In the high-stakes world of surgery, time is more than just a logistical metric—it is a critical determinant of patient safety and hospital resources. Yet, one of the most persistent bottlenecks in the surgical pipeline is the “cardiac clearance.” For many patients, what should be a routine preoperative check becomes a weeks-long odyssey of referrals, scheduling delays, and administrative hurdles.
This delay is not just an inconvenience but an “efficiency gap” that compromises the standard of care. By pioneering a model of next-day cardiac clearance, we are proving that rapid access isn’t just about speed; it is about clinical excellence and reducing the systemic stress on both patients and surgeons.
The Hidden Risks of Surgical Delay
When a surgeon identifies a patient for a procedure—whether it’s a total hip replacement or a complex abdominal surgery—the clock starts ticking. Surgery, particularly under general anesthesia, places an immense physiological load on the heart. The primary goal of a cardiac clearance is to risk-stratify the patient: Is their heart strong enough to withstand the “stress test” of the operating room?
However, when this clearance takes 14 to 21 days to secure, several risks emerge:
- Clinical Decompensation: For patients with underlying cardiovascular disease, waiting weeks for an evaluation can lead to a worsening of their condition before they even reach the OR.
- Psychological Toll: Pre-surgical anxiety is well-documented. Extending the waiting period only exacerbates patient stress, which can ironically lead to transient hypertension and further cardiac complications.
- Hospital Inefficiency: Canceled or postponed OR slots are a massive drain on healthcare systems.
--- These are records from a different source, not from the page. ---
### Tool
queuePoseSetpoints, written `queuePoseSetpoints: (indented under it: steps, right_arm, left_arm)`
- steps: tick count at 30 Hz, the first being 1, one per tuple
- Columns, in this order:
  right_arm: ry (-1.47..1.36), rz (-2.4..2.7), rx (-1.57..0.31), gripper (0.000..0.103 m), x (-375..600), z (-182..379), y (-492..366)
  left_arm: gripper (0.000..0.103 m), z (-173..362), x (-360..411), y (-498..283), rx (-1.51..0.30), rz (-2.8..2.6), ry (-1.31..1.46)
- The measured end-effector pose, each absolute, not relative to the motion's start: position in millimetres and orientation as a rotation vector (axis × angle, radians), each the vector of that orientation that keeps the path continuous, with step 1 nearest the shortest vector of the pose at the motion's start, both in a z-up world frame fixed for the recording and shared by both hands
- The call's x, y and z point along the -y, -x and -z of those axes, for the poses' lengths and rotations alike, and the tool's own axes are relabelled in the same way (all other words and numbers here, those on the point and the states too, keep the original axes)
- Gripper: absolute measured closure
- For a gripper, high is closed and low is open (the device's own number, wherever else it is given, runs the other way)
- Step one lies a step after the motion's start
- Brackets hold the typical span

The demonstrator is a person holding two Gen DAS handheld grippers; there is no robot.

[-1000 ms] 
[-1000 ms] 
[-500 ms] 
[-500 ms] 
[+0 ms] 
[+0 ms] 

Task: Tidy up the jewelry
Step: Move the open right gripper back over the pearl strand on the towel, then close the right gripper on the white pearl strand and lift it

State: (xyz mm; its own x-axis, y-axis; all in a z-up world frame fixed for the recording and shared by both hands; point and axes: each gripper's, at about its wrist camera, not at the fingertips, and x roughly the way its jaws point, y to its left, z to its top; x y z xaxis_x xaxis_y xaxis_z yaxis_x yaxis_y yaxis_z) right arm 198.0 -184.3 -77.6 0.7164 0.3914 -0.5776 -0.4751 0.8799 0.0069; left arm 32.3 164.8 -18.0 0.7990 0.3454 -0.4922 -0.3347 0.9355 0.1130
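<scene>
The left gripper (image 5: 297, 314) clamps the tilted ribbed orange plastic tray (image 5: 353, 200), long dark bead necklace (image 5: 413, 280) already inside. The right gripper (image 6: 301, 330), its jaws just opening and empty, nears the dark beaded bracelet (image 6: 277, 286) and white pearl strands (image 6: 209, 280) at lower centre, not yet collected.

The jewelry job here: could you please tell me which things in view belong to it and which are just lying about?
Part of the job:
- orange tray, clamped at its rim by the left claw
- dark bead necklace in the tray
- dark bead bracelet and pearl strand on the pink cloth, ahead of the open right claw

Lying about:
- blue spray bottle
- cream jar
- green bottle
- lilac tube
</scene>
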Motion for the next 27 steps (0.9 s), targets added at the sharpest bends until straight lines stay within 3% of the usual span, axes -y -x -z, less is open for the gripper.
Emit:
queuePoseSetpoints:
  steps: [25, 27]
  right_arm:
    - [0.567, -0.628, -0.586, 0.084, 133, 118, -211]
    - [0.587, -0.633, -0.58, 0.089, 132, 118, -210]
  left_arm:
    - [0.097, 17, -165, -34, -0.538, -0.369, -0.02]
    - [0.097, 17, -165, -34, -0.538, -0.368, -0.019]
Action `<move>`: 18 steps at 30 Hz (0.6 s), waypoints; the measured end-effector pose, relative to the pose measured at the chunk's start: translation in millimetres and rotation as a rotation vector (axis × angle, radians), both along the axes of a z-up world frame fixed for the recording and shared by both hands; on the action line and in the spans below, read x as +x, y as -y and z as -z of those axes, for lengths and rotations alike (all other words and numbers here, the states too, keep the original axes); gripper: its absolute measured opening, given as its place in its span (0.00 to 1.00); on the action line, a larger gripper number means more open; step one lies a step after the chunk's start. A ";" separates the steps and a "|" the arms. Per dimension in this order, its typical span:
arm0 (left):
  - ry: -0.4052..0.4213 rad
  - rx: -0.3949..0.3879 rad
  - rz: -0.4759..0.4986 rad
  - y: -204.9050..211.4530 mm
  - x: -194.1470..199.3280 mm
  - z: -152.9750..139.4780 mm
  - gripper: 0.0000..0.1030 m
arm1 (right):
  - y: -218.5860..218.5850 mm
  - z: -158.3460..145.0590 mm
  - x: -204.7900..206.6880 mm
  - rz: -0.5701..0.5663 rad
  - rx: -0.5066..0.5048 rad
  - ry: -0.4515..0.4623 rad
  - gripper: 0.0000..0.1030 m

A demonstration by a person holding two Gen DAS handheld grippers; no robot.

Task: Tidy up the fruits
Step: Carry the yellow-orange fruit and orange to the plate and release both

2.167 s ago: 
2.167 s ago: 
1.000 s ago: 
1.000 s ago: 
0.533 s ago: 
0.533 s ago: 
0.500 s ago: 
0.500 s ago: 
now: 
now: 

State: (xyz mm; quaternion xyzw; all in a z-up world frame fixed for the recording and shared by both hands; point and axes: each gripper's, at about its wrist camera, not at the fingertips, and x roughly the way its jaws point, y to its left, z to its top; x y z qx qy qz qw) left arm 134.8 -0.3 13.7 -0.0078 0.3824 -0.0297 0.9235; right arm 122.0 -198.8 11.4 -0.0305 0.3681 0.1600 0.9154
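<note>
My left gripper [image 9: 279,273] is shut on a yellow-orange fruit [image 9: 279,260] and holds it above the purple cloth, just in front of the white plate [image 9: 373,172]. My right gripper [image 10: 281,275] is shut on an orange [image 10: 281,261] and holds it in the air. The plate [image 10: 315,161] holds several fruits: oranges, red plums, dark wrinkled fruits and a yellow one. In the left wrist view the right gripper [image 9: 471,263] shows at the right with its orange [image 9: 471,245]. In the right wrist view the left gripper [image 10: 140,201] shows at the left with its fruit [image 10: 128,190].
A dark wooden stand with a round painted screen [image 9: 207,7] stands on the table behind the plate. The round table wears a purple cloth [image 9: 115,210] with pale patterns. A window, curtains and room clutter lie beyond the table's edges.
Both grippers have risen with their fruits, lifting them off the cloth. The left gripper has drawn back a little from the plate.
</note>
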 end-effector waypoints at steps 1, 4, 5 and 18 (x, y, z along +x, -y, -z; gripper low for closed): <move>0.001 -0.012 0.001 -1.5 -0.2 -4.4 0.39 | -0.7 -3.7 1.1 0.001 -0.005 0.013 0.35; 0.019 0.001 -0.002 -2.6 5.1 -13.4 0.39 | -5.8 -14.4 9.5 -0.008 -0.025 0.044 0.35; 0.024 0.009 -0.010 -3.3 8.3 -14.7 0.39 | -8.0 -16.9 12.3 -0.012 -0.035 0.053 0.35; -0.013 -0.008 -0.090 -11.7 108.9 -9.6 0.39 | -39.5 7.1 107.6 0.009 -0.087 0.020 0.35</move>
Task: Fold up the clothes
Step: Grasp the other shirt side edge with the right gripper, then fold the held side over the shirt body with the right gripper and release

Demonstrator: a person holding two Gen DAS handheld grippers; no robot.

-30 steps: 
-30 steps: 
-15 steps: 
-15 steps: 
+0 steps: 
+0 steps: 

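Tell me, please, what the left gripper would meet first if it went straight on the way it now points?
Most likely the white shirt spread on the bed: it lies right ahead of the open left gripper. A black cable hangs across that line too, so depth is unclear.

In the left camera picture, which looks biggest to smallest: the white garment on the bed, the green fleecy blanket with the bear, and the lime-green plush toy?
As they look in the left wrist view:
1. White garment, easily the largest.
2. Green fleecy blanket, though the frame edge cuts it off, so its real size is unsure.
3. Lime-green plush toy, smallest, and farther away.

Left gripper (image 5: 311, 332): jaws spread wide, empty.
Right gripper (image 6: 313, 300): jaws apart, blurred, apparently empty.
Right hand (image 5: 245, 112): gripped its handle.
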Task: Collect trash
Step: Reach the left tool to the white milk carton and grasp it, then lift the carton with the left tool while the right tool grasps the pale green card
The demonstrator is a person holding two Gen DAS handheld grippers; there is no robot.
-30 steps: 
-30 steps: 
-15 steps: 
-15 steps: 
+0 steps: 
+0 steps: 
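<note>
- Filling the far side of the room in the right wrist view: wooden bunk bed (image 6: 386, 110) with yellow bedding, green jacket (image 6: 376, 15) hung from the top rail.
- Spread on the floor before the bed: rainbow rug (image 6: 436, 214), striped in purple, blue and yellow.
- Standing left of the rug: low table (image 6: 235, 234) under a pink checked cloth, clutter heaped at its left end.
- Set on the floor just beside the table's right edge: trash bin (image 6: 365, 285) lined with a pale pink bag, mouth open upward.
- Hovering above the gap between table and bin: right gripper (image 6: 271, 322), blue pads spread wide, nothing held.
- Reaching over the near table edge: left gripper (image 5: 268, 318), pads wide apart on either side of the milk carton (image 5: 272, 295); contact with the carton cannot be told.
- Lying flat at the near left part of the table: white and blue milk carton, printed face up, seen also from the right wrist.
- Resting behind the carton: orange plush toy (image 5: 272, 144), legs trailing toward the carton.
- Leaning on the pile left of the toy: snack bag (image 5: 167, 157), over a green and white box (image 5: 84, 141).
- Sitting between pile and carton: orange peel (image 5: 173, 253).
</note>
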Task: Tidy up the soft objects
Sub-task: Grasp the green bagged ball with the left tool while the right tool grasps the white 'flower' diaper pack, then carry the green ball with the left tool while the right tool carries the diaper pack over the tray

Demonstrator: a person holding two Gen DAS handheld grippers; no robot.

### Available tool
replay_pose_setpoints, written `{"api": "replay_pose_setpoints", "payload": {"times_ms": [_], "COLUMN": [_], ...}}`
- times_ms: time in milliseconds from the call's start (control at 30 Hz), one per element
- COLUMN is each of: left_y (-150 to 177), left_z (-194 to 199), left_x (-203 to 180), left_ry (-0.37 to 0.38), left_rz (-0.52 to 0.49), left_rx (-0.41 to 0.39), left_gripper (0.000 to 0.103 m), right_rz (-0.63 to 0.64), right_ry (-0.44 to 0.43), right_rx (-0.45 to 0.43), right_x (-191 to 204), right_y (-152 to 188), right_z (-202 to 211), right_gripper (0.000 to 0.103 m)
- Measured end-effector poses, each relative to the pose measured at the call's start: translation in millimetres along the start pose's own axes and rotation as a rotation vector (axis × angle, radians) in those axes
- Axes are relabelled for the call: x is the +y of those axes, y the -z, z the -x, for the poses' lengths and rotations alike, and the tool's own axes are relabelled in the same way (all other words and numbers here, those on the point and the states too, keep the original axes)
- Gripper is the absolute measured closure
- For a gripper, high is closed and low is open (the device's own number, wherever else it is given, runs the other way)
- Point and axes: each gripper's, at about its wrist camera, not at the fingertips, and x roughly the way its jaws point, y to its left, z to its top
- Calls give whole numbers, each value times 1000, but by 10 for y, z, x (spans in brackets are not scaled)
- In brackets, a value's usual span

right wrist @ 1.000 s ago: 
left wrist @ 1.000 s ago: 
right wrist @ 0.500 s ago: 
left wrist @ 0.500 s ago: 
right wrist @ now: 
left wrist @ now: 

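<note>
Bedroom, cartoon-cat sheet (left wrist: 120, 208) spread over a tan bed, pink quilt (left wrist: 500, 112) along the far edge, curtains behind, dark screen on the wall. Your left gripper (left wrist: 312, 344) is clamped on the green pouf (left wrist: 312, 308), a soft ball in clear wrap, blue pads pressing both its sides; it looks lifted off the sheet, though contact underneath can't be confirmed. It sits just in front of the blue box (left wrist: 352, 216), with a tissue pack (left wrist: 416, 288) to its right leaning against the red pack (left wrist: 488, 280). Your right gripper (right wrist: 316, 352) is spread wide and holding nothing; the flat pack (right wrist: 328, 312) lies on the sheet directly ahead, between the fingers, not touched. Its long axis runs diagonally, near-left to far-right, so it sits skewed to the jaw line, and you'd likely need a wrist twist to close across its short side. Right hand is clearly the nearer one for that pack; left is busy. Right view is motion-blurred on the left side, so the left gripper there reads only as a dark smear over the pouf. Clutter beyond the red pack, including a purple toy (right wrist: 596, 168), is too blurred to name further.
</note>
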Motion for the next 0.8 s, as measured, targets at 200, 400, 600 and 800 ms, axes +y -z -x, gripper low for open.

A delay in cardiac clearance often ripples through the entire hospital schedule, affecting dozens of other patients.
The “Physician-Led” Advantage
The reason many large, hospital-employed cardiology groups struggle with rapid access is often tied to administrative bloat and rigid scheduling blocks. As an independent, physician-led practice, we operate with a different philosophy: Execution over Bureaucracy.
Because Tampa Heart & Vascular is founder-led, we have the agility to bypass the traditional “waiting list” model. We prioritize surgical clearances as urgent diagnostic events. By ensuring that every clearance visit is conducted by a board-certified cardiologist such as Jaime Caballero, MD rather than being delegated solely to mid-level providers, we provide a level of definitive decision-making that surgeons trust.
Next-Day Clearance: What It Looks Like in Practice
A truly efficient cardiac clearance isn’t just a physical exam; it is a rapid-fire diagnostic session. To achieve next-day results, we have integrated advanced imaging and AI-enabled workflows directly into our clinic. A typical expedited clearance at our Tampa office includes:
- Electrocardiogram (ECG): Real-time rhythm analysis to detect arrhythmias or silent ischemia.
- Point-of-Care Ultrasound (POCUS) & Echocardiography: Immediate assessment of heart structure and valve function.
- Advanced Risk Modeling: Utilizing the latest clinical guidelines and AI tools to predict perioperative outcomes based on the specific type of surgery (e.g., vascular vs. endoscopic).
- Direct Surgeon Coordination: We don’t just send a fax; we provide a clear, actionable recommendation to the surgical team often within 24 hours of the initial request.
Moving Toward a New Standard
The 2025 CRF SET-10 rankings recently recognized our institution among the top 10 in the United States for scientific contributions. This commitment to research informs our clinical efficiency. We know, based on the latest data in interventional cardiology, that early intervention and streamlined diagnostics lead to lower long-term mortality.
The “Efficiency Gap” is a solvable problem, according to Dr. Jaime Caballero. By treating cardiac clearance as a priority service rather than a routine referral, we help surgeons do what they do best, while giving patients the peace of mind they deserve. In the modern medical landscape, “world-class” care should be measured not just by the complexity of the surgery, but by the speed and precision of the preparation.